I wonder what happens if you file e.g. in small claims court against a company like Amazon? They'd probably never get the message, and even if you win due to them not showing up and making their case, good luck enforcing the judgement.
Short of hiring a major law firm whose letterhead might get someone's attention and/or making major waves, I don't see how Joe Sixpack can force a human appeal without major monetary outlay.
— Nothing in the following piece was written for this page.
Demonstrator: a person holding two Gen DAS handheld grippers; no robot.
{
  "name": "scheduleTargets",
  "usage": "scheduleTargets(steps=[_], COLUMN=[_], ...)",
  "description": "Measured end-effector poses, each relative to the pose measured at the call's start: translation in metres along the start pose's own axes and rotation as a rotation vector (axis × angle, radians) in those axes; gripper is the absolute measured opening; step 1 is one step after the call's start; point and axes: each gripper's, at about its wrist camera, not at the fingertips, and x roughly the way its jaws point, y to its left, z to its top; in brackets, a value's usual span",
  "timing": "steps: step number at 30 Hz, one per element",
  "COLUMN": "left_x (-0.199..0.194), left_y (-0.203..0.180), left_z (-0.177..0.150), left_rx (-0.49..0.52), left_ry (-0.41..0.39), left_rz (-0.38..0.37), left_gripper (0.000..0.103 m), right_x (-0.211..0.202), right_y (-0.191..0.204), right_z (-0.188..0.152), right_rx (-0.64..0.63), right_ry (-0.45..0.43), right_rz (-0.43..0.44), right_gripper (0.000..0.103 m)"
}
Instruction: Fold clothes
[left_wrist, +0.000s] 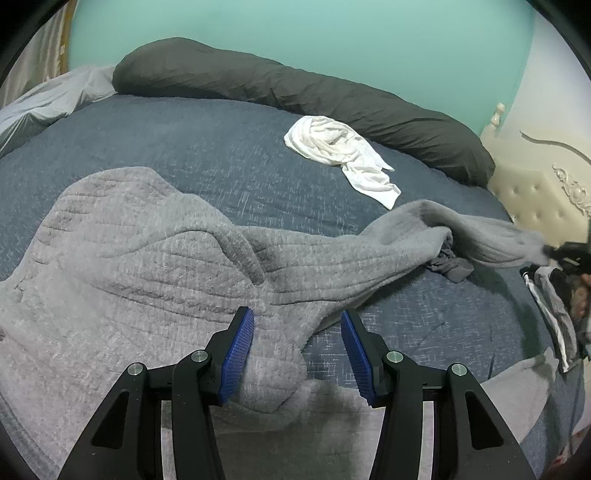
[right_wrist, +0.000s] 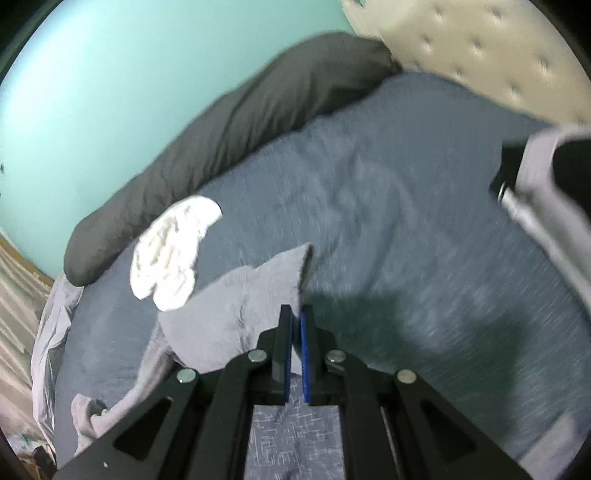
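Note:
A large grey fleece garment (left_wrist: 147, 258) lies spread over the blue bedcover (left_wrist: 184, 140). My left gripper (left_wrist: 297, 321) hovers low over its near fold with the blue pads wide apart; fabric bulges between them, but only the left pad touches it. One grey sleeve stretches to the right, its end lifted off the bed by my right gripper (left_wrist: 565, 254). In the right wrist view, my right gripper (right_wrist: 297, 314) is shut on that edge of the grey garment (right_wrist: 251, 295), which hangs away to the left.
A crumpled white garment (left_wrist: 343, 151) (right_wrist: 170, 247) lies farther back near a long dark grey pillow (left_wrist: 295, 88). A small dark sock-like item (left_wrist: 448, 267) sits under the lifted sleeve. Striped clothes (left_wrist: 550, 306) are piled at the right, by the cream tufted headboard (left_wrist: 535, 192).

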Motion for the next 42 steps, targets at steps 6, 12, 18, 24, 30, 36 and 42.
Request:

I think their strategy of burying their head in the sand and just ghosting you works probably pretty well for the large majority of cases where people simply won't bother (or be able to bother). The cost for the one or two cases that have the energy and commitment to fight is comparably minor and quickly resolved once it hits the front pages somewhere.
https://abcnews.go.com/Business/bank-america-florida-foreclo...
This is ultimately their weakness. Whether it's the binding arbitration exploit that Uber had to deal with or small claims court default judgments these organizations are highly susceptible to coordinated and distributed actions in the real world.
You need to view this as asymmetric warfare where you're using your opponents advantages against them. If they're bigger then you swarm them with small entities. If they can avoid dealing with the public by using AI intermediaries find venues where they simply can't and repeatedly pressure them there.
"Don't struggle only within the ground rules that the people you're struggling against have laid down."
To that last quote, you can often intuit when someone has taken this strategy as the Goliath in the situation will start using terms like "proper channels" and "cowards".
https://web.archive.org/web/20111210150756/http://www.naples...
In GDPR cases, you don't go to court, you go to your local data protection agency (pray you don't live in ireland). They will contact Amazon and ask for a statement. Ignoring them isn't something you can do if you value your revenue, because unlike single customers, the agency's task is to go after you with a problem for years, ghosting doesn't work, and they can issue legally binding fines you can't ignore.
Enforcement of either a court order or fines is easy if you got the title on them. If they continue to ignore you can probably get an attachment order, ie, you plus a court official plus some police officers arrive at the nearest amazon HQ and will demand the fine to be paid or they start taking company property to be auctioned off to pay for the fine.
Alternatively you can have a letter delivered by court service, which also is hard to ignore because the court service will require someone at amazon to be read a cover letter, followed by a signature and rather official stamp. After that your letter is considered to be proven in content and delivered. That is something that raises a lot of red flags in legal departments.
The company "should" have a DPO, whou you can complain to. If that fails you can complain to the DPA [0]
[0] https://ec.europa.eu/info/law/law-topic/data-protection/refo...
Small claims court seems to be a US thing so that doesn't apply in most areas where GDPR is available anyway.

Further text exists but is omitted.